Dicemus ficus, quas scimus in arbore nasci,
Dicemus ficos, Caeciliane, tuos.

And Modern Italian preserves a difference between fico and fica.

[FN#340] Arab. "Ghániyat Azárá" (plur. of Azrá = virgin): the
former is properly a woman who despises ornaments and relies on
"beauty unadorned" (i.e. in bed).

[FN#341] "Nihil usitatius apud monachos, cardinales,
sacrificulos," says Johannes de la Casa Beneventius Episcopus,
quoted by Burton Anat. of Mel. lib. iii. Sect. 2; and the famous
epitaph on the Jesuit,

Ci-git un Jesuite:
Passant, serre les fesses et passe vite!

[FN#342] Arab. "Kiblah"=the fronting-place of prayer, Meccah for
Moslems, Jerusalem for Jews and early Christians. See Pilgrimage
(ii. 321) for the Moslem change from Jerusalem to Meccah and
ibid. (ii. 213) for the way in which the direction was shown.

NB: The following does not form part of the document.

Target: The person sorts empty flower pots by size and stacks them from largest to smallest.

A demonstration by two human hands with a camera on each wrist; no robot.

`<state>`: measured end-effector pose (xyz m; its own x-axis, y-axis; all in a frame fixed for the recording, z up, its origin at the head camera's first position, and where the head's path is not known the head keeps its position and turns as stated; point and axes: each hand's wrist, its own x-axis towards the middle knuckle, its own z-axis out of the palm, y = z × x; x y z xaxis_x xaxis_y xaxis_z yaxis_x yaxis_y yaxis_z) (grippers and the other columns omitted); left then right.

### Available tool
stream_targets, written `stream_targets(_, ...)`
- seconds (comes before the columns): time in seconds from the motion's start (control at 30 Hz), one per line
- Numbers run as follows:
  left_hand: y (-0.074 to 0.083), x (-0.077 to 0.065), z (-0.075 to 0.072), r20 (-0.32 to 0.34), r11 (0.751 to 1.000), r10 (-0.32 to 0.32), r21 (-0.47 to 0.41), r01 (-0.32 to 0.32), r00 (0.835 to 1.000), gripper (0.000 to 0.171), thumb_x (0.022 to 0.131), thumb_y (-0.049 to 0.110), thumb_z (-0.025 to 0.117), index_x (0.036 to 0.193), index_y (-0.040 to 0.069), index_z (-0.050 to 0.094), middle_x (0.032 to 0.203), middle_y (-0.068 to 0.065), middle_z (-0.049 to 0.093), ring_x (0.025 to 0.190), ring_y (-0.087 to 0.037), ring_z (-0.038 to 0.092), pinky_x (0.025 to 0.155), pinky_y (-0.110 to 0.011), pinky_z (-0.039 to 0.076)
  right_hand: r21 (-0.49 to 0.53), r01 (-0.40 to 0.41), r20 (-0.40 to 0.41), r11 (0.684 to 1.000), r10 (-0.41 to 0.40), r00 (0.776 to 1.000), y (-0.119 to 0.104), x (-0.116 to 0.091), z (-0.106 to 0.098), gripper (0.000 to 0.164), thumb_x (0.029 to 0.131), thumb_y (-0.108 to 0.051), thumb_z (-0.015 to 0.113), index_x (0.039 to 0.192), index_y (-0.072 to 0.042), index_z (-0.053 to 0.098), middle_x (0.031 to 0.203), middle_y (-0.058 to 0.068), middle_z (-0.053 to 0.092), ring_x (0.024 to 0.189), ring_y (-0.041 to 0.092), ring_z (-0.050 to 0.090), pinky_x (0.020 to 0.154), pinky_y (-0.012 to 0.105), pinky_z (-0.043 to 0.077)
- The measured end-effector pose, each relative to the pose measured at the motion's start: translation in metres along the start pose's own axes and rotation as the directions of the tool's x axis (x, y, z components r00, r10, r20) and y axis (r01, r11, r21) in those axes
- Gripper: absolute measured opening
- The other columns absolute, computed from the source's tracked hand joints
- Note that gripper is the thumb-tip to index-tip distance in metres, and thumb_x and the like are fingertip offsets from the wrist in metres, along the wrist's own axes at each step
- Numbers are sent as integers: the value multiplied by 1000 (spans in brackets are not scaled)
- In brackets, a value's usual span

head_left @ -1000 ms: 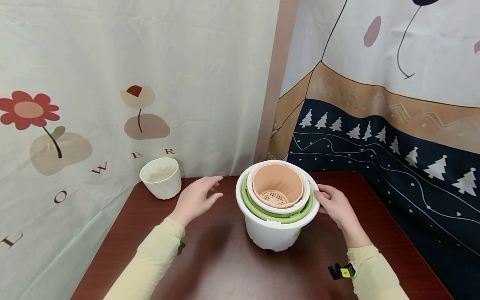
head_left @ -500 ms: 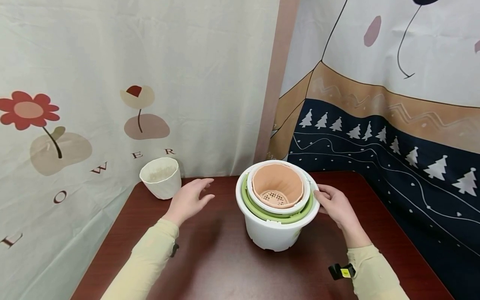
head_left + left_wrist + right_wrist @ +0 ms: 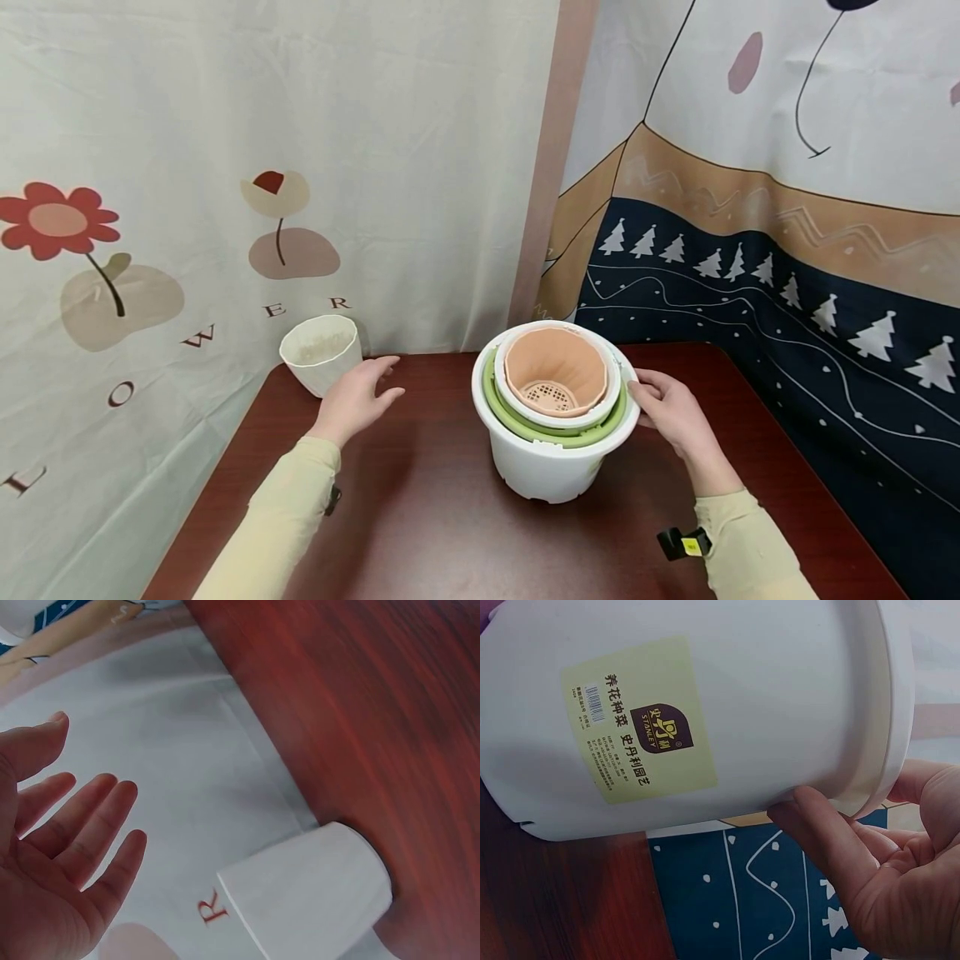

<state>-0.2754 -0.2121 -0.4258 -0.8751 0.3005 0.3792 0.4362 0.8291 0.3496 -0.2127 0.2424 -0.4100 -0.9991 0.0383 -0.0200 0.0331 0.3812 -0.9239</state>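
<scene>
A large white flowerpot point(image 3: 546, 467) stands upright on the table. Nested inside it are a green pot point(image 3: 555, 436), a smaller white pot point(image 3: 501, 385) and, innermost, a peach pot point(image 3: 555, 367) with a perforated bottom. My right hand point(image 3: 675, 417) grips the rim of the large pot at its right side; in the right wrist view the thumb point(image 3: 832, 840) lies under the rim, near a yellow label point(image 3: 641, 720). My left hand point(image 3: 352, 404), fingers loosely extended and holding nothing, is in the air beside a separate small white pot point(image 3: 318, 367), partly overlapping it in the head view.
The dark red wooden table point(image 3: 465, 533) bears all the pots. Behind it hangs a pale curtain point(image 3: 420, 167) with flower prints, close to the small white pot. A navy printed cloth point(image 3: 750, 333) hangs along the right side.
My left hand has moved left, away from the nested pots and closer to the small white pot. The right hand and the pots have stayed in place.
</scene>
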Motion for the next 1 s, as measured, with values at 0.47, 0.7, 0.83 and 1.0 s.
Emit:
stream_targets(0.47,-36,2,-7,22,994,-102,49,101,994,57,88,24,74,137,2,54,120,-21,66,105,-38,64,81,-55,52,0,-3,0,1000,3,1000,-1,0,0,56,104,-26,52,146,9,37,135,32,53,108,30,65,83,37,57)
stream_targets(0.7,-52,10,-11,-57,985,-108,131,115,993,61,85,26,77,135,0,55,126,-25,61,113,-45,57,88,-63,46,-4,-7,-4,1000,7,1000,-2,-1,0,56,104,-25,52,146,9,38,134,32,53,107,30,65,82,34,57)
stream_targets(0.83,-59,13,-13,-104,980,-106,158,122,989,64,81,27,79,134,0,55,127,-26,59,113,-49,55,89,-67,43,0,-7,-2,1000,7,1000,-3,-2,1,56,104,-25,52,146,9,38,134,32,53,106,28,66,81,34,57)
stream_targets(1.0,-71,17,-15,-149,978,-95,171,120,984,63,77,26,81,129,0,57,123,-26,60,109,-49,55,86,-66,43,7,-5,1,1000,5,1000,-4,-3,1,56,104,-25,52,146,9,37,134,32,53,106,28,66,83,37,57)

[FN#343] The Koran says (chaps. ii.): "Your wives are your
tillage: go in therefore unto your tillage in what manner so ever
ye will." Usually this is understood as meaning in any posture,
standing or sitting, lying, backwards or forwards. Yet there is a
popular saying about the man whom the woman rides (vulg. St.
George, in France, le Postillon); "Cursed be who maketh woman
Heaven and himself earth!" Some hold the Koranic passage to have
been revealed in confutation of the Jews, who pretended that if a
man lay with his wife backwards, he would beget a cleverer child.
Others again understand it of preposterous venery, which is
absurd: every ancient law-giver framed his code to increase the
true wealth of the people--population--and severely punished all
processes, like onanism, which impeded it. The Persians utilise
the hatred of women for such misuse when they would force a wive
to demand a divorce and thus forfeit her claim to Mahr (dowry);
they convert them into catamites till, after a month or so, they
lose all patience and leave the house.

[FN#344] Koran lit 9: "He will be turned aside from the Faith (or
Truth) who shall be turned aside by the Divine decree;" alluding,
in the text, to the preposterous venery her lover demands.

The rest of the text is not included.